--- Exercise material ---

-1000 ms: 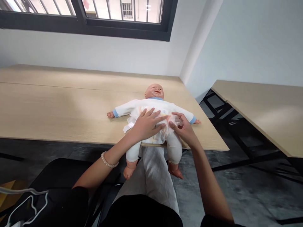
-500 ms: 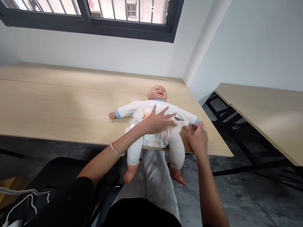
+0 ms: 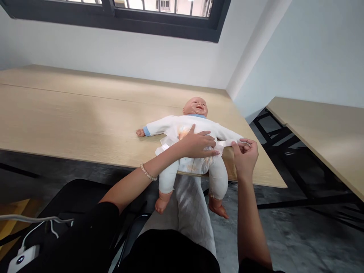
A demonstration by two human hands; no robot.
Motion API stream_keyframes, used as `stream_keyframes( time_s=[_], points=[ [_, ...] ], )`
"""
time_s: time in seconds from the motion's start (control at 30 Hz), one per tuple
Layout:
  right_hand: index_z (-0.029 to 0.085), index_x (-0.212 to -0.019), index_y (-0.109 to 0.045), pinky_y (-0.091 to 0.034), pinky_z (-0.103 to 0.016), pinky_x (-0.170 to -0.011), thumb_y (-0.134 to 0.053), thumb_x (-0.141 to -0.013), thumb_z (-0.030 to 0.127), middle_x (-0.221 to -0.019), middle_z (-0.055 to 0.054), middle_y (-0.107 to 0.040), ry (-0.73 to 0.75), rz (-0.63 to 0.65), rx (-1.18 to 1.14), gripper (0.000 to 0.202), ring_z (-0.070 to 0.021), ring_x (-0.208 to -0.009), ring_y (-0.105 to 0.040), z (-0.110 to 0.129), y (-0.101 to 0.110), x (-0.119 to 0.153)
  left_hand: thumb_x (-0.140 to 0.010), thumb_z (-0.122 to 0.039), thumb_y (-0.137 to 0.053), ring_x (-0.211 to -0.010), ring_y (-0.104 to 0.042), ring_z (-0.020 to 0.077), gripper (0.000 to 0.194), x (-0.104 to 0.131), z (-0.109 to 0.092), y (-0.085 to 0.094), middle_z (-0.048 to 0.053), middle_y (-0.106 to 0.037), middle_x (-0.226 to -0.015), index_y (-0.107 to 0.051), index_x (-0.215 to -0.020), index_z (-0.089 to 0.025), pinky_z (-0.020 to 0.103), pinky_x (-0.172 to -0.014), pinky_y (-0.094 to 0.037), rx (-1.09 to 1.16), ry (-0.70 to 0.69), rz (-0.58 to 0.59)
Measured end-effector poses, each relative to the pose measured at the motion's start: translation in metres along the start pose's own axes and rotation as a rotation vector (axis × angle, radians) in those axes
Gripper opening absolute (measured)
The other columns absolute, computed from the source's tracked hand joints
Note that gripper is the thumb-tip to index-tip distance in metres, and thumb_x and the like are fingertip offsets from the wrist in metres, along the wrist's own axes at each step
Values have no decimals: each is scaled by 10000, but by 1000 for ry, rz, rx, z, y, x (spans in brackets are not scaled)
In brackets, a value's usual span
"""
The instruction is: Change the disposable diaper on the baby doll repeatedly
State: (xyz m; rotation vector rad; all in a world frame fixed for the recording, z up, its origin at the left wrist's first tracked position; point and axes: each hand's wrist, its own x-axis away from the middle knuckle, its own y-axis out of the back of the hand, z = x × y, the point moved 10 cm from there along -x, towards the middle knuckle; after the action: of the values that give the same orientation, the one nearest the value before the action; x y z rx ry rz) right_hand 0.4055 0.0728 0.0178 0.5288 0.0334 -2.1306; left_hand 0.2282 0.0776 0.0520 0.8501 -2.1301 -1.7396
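Moved out beside the doll [image 3: 209,124], the right hand [image 3: 246,156] has its fingers clamped on a side tab [image 3: 226,143], while the left hand [image 3: 196,145], fingers apart, rests on the diaper [image 3: 190,165] over the doll's tummy, folded up but, it seems, not stuck yet.

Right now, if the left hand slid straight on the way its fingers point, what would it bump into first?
Probably the white diaper tab just past the left hand, held by the right hand, though how high it sits is hard to tell.
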Motion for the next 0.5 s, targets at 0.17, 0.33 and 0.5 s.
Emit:
stream_keyframes(
  time_s=[0.17,0.33,0.5],
  points=[
    [236,-941,-446,-525,-329,-727,-697,-723,386,-727,24,-584,53,66,-119,365,-172,-694,-624,37,-20,3,-1009,-613,-388,-1542,-260,321,479,1,5,0,54,-484,-1561,-662,-1224,-284,773,-1180,-74,-48,60,14],
    [242,-926,-441,-545,-324,-687,-675,-751,385,-740,20,-624,80,198,-53,325,-186,-692,-662,61,-56,12,-1015,-561,-406,-1564,-180,346,461,1,6,-1,40,-400,-1620,-608,-1352,-322,760,-1185,-107,-59,101,64],
    [235,-904,-492,-553,-362,-715,-640,-780,387,-795,-27,-705,101,246,89,246,-232,-744,-710,68,-71,17,-1018,-501,-402,-1567,-167,351,489,1,10,-4,52,-371,-1636,-518,-1458,-321,779,-1175,-80,-53,102,76]
  ],
)
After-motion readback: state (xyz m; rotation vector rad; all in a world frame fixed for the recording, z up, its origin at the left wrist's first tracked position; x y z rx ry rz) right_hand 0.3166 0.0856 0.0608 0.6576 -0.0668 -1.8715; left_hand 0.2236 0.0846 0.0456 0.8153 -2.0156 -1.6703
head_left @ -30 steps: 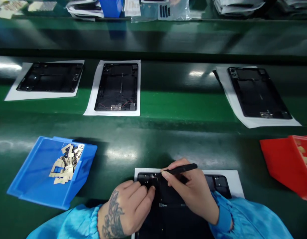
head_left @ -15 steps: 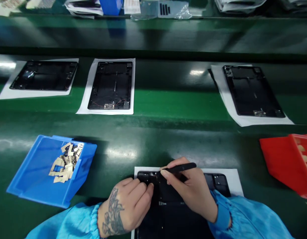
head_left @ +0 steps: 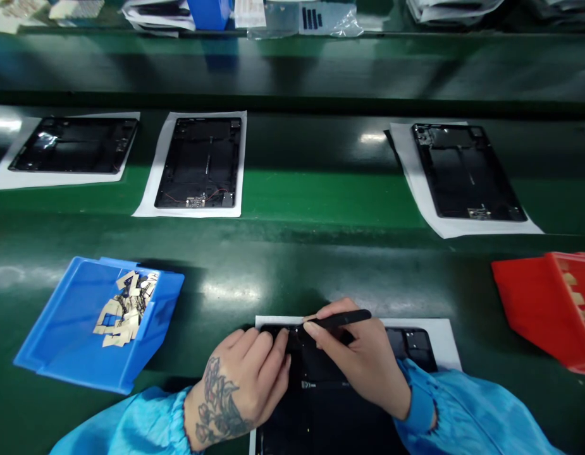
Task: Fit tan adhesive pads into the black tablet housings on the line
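Observation:
Between thumb and fingers, my right hand (head_left: 356, 357) pinches a black pen-like tool (head_left: 345, 318), its tip at the upper left part of a black tablet shell (head_left: 339, 411). The shell lies on a white sheet (head_left: 444, 341) at the bottom centre. My left hand (head_left: 247, 379), tattooed on its back, rests at the shell's upper left edge. Its fingers are curled together, fingertips on the shell near the tool tip; anything small under them is hidden.
A blue bin (head_left: 69, 328) with pale cut pieces stands at left, a red bin (head_left: 524, 297) at right. Beyond, three black tablet shells (head_left: 74, 145) (head_left: 200, 158) (head_left: 467, 170) lie on white sheets. Papers and a plastic bag (head_left: 283, 19) sit on the back ledge.
The three far shells with their sheets have shifted slightly left. My left hand's index finger has moved up onto the shell's top edge, closer to the tool tip. My right hand is nearly unmoved.

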A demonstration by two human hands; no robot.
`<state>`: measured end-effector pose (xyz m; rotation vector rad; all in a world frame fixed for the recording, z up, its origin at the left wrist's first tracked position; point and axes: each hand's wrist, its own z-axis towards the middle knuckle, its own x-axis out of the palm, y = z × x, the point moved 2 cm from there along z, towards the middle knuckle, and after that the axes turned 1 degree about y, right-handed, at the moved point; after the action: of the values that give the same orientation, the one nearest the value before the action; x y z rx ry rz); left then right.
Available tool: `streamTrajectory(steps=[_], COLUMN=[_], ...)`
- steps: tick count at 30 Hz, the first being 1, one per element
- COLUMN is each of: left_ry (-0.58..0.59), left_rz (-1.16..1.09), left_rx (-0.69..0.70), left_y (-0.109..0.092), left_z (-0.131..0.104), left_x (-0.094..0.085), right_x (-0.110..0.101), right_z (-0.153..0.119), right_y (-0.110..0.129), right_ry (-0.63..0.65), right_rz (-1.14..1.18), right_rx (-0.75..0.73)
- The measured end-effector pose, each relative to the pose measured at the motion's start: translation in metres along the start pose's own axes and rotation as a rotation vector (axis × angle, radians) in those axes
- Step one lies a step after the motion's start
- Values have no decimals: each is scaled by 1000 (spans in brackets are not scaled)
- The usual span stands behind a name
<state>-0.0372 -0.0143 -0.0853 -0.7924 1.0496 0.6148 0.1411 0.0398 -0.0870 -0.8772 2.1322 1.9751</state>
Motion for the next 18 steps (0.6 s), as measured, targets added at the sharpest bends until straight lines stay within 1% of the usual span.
streamTrajectory(steps=[3, 5, 8, 10, 11, 13, 16, 18], left_ry=[7, 12, 18, 23, 27, 26, 15, 12], left_rz=[7, 6, -6, -2, 2, 10, 8, 7], left_rx=[-12, -16, -25, -31, -32, -35, -31, -31], left_y=[0, 0, 1, 2, 2, 1, 1, 2], left_z=[1, 1, 1, 0, 0, 0, 0, 1], left_x=[0, 1, 2, 3, 3, 2, 2, 2], right_x=[1, 2, 1, -2, -4, -9, -12, -11], right_z=[-1, -3, -7, -11, -12, -14, -13, -12], right_y=[0, 0, 2, 2, 2, 0, -3, -4], right_ry=[10, 23, 21, -25, -53, -78, -46, -36], right_rz=[-26, -19, 7, 23, 37, 86, 182, 219], right_rx=[-27, -82, -256, -383, -422, -412, -287, -231])
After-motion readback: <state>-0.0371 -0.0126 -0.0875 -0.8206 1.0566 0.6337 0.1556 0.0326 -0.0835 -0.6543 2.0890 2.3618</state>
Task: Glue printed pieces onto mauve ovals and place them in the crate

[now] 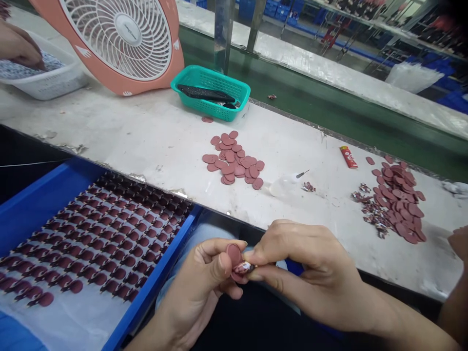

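My left hand (204, 282) is closed, pinching a dusky pink oval disc (234, 253) between thumb and fingers. Against the disc, my right hand (310, 265) grips a small shiny dark-and-white piece (244, 267) with thumb and forefinger; its exact kind is too small to make out. Both hands meet in front of the bench's near edge. Beyond them lies a loose pile of similar pink discs (229, 156), with a few small dark-and-white pieces (309, 186) to the right. A thin pointed tool (302, 173) rests near those pieces.
A blue tray (146, 312) at left holds rows of dark pieces with maroon ovals. On the bench (146, 141) stand an orange fan (122, 34) and a green basket (219, 113). Another disc heap (402, 204) and a red tube (348, 157) lie right. Another person's hand (20, 46) reaches into a white basin (54, 85).
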### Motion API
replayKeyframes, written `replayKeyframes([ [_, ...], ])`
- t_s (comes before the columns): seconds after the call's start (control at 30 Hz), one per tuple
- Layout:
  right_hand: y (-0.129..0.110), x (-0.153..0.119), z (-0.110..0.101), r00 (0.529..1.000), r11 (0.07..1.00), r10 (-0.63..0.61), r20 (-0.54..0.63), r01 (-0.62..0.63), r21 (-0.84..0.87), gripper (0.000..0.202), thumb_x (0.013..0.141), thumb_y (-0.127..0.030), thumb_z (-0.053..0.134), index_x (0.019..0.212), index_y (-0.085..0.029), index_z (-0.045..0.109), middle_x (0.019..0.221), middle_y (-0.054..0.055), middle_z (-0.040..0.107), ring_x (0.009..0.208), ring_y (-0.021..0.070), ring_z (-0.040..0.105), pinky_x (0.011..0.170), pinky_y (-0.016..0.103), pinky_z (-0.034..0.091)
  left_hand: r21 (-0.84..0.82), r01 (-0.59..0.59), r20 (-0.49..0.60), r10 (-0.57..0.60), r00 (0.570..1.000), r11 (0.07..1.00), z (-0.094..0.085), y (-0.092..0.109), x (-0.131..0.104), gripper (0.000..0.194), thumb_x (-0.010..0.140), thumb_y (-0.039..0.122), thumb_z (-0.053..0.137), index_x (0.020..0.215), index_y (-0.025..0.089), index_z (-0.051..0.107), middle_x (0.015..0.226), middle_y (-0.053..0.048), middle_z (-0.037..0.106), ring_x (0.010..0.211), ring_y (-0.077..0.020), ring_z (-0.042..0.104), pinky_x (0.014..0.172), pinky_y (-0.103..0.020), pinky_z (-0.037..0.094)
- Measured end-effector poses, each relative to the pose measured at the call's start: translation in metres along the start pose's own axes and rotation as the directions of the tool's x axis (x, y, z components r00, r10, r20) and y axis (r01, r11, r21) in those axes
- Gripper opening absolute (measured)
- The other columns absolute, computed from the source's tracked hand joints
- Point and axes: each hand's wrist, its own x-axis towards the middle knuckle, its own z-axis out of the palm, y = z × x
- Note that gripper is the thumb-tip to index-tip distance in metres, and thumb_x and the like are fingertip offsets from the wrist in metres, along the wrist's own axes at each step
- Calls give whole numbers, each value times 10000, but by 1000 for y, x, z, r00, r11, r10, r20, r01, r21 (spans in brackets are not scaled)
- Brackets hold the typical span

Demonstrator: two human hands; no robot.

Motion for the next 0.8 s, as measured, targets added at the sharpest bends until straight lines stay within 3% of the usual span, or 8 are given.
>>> replayKeyframes([
  [0.37,-2,4,-1,999,1000,22,35,-22,1,200,883,-71,718,1047,-183,699,832,36,752,742,129,691,691,255,558,-47,2,20,-1,1000,999,1,4,2,341,574,467,940,771,212,828,651,-18,719,563,-107,633,473,-158,529],
  [0.53,1,3,-3,998,999,45,45,-44,-27,478,819,-188,821,1261,-192,637,969,33,711,842,134,654,760,251,555,-74,23,85,-16,996,997,-4,5,5,338,634,480,908,768,186,812,646,-15,693,556,-96,623,449,-137,516],
  [0.67,7,3,-1,999,1000,15,44,-15,-7,246,896,-170,748,1140,-161,718,908,48,714,811,119,660,725,227,550,-50,29,118,-23,993,998,-8,4,9,285,694,454,882,798,195,824,651,-18,707,555,-94,639,451,-136,532],
  [0.8,10,6,3,999,1000,14,39,-14,1,116,899,-128,731,1013,-120,756,840,60,722,766,115,655,687,212,547,-58,25,69,-21,997,998,-10,3,9,291,673,446,898,821,205,830,656,-21,728,559,-101,659,448,-135,534],
])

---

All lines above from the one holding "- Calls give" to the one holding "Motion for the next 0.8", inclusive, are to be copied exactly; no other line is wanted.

### Task solution:
- Calls give whole numbers, each value times 10000, but by 1000 for y, x, z, r00, r11, r10, r20, r01, r21 (spans in brackets are not scaled)
- Brackets hold the typical span

Demonstrator: two human hands; no robot.

Motion for the next 0.8 s, as measured, targets added at the sharpest bends until straight lines stay within 3% of the usual span, or 8 are given.

The exercise is done, with nothing left to add.